If it had not been for work in universities and research institutes over many decades no "jabs" would have been forthcoming. Or, as another aphorist once put it: "If wishes were horses beggars would ride".
It is not sufficient for the Prime Minister, the Health Minister, and the rest to magnanimously praise the scientific community for a few moments before moving on to other things.
The most significant lessons of this pandemic, and of climate change, are we neglect our universities and research institutions at our peril. Rather than leaving the university sector to find its own way during the most dire financial crisis it has ever faced, it would have made more sense to ensure no research was stopped, no academics lost their jobs, and that additional investments into broadening our knowledge of the universe, the world, and ourselves were made.
That said, it is right to take time out to celebrate the inauguration of Australia's vaccination program despite the various political squabbles over whether or not the Prime Minister should have got his shot in the arm, whether the vaccine should have been rolled out sooner, and the rest.
In regard to the former, Mr Morrison was always going to be damned if he did and damned if he didn't. Just because he jumped one way and NZ's Jacinda Ardern jumped the other doesn't make either of them wrong. What we do know is vaccine hesitancy is real. As many as one in five Australians have yet to be persuaded they should roll up their sleeves. The advice the Prime Minister received was it would help if he set an example. He doesn't deserve to be bashed up for acting on that advice.
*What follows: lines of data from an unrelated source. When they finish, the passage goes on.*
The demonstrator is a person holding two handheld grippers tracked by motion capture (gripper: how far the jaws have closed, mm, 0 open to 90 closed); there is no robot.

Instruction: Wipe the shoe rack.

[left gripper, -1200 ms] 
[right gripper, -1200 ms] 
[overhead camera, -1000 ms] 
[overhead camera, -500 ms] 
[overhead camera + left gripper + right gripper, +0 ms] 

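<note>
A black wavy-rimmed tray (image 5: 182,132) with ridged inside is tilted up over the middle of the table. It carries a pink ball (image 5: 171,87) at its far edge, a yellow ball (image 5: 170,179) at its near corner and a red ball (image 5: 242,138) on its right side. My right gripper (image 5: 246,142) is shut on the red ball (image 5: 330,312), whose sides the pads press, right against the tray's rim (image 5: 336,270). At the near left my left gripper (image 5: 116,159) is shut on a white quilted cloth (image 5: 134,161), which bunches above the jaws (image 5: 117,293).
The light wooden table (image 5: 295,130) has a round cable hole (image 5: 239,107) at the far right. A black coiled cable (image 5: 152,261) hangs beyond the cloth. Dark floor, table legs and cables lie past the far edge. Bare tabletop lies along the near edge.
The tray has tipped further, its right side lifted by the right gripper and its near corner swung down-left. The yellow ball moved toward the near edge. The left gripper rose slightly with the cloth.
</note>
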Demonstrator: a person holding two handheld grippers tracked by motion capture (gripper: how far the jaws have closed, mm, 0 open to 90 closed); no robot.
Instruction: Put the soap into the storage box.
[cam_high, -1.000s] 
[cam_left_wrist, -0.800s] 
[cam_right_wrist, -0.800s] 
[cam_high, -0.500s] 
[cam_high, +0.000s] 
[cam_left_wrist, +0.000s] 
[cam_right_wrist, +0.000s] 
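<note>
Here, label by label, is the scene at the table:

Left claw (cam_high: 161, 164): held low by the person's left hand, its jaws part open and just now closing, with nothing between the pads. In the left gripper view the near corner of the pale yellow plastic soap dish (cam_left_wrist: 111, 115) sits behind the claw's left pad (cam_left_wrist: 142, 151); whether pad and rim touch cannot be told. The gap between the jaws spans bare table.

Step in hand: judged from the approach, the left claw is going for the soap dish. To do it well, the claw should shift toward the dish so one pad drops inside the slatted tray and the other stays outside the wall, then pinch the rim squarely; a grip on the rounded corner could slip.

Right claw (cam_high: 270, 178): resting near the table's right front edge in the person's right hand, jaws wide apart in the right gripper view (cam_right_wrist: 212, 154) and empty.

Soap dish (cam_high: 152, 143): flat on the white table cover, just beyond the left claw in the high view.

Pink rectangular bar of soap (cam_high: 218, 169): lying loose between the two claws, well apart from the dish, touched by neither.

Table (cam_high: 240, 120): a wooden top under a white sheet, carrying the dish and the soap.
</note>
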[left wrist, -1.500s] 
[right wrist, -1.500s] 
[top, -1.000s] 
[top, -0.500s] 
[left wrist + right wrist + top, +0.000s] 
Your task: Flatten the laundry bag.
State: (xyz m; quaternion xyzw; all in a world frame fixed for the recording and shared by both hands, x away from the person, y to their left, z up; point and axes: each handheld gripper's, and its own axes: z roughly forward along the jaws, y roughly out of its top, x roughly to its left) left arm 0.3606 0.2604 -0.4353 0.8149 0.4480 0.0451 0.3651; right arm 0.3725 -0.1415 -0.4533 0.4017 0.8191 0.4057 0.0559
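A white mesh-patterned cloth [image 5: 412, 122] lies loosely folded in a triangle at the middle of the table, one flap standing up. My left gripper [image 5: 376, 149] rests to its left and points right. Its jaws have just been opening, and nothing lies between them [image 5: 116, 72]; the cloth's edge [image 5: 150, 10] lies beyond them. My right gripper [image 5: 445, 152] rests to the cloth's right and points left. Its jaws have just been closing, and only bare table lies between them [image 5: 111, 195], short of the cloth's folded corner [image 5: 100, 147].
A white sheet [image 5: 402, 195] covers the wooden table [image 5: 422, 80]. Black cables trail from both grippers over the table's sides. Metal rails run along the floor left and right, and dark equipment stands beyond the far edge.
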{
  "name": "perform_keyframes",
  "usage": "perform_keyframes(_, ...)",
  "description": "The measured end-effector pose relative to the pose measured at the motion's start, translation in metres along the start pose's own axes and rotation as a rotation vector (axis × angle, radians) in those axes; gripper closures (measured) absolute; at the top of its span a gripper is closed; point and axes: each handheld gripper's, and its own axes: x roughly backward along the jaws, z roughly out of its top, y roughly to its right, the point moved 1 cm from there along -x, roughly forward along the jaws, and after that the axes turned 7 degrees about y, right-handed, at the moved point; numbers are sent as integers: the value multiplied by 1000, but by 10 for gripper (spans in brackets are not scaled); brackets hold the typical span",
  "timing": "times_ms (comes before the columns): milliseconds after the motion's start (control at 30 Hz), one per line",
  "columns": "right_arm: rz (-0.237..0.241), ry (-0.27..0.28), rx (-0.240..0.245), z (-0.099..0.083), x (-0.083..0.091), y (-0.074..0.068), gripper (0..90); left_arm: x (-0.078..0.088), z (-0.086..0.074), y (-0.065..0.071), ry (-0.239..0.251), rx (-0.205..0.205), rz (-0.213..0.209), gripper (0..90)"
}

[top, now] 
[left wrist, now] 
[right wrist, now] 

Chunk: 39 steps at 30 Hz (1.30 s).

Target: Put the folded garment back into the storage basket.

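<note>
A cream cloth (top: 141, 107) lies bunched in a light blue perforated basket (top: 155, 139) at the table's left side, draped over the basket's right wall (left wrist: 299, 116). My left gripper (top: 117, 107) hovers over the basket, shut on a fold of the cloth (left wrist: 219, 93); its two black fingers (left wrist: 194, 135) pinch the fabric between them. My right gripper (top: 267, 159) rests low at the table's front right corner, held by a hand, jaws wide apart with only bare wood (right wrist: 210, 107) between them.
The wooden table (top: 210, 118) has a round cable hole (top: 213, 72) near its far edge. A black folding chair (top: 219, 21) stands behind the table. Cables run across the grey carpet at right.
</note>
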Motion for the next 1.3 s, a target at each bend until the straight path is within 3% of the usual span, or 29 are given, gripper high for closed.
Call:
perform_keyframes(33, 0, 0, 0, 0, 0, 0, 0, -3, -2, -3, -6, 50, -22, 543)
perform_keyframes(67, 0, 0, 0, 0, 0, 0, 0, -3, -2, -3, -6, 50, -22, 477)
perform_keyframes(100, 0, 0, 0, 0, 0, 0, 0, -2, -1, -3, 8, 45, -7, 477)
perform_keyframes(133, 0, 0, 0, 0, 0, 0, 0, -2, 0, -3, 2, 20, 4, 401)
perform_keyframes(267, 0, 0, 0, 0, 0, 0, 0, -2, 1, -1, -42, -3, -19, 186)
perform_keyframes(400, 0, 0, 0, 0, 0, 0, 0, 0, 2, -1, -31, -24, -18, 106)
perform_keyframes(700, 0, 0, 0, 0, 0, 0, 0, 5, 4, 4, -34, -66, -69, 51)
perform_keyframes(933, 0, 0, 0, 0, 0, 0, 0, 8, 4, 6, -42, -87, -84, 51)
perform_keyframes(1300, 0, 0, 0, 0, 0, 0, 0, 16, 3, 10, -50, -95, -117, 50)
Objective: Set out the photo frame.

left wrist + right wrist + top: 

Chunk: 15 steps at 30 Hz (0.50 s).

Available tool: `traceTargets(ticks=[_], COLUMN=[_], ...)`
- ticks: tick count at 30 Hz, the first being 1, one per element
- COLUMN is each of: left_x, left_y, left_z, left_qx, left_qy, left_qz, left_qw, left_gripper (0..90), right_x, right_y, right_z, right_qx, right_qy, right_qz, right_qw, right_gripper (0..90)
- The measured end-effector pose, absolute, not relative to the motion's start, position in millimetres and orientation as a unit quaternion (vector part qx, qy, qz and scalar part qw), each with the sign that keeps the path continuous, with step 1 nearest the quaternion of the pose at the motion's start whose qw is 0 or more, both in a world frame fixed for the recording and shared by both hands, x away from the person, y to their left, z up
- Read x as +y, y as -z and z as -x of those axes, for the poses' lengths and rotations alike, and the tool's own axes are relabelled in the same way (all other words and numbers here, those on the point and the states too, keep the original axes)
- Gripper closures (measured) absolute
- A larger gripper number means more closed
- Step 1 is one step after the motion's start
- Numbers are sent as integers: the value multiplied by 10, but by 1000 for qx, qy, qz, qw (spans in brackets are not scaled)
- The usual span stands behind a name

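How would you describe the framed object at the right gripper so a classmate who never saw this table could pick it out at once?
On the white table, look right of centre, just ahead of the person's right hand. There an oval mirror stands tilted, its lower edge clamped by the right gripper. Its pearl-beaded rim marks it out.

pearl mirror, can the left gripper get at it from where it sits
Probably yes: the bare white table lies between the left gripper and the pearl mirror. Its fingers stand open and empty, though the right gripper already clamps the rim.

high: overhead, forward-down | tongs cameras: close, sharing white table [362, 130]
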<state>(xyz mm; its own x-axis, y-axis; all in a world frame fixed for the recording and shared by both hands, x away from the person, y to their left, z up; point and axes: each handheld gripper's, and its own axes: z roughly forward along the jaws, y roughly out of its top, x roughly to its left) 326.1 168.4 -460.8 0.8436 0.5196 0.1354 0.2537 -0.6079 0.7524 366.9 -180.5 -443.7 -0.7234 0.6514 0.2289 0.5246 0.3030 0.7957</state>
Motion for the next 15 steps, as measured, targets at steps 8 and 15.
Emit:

And, as for the criticism the vaccine roll-out should have commenced earlier, presumably before full TGA approval had been granted, the issue of vaccine hesitancy is also pertinent. Australia is not in the same situation as America, where the death toll is just about to reach the 500,000 mark, or the UK. We could afford to conduct the most rigorous possible approval process, and to make sure we had all our ducks in a row when it came to getting the delivery process sorted out ahead of time.
The more confidence that can be instilled into the community about the vaccine and the way it is being delivered, the more likely it is that people will turn up when their names are called.
This is important given the results coming in from overseas have confirmed the Pfizer vaccine, to name just one, is a real game changer. Israeli studies suggest it prevents 98.9 per cent of all COVID-19 deaths. That means that in Australia, where the mortality rate has been successfully held at just over three per cent, deaths would be close to zero if everybody was vaccinated. Of equal significance is the finding, again from Israel, that even after just the first dose the Pfizer vaccine produces a "robust immune response" with a 75 per cent reduction in both symptomatic and asymptomatic infections.
The first vaccine is here. A second, said to be just as good, is on its way. The most important thing to do right now is to get doses out of the bottles and into people's arms.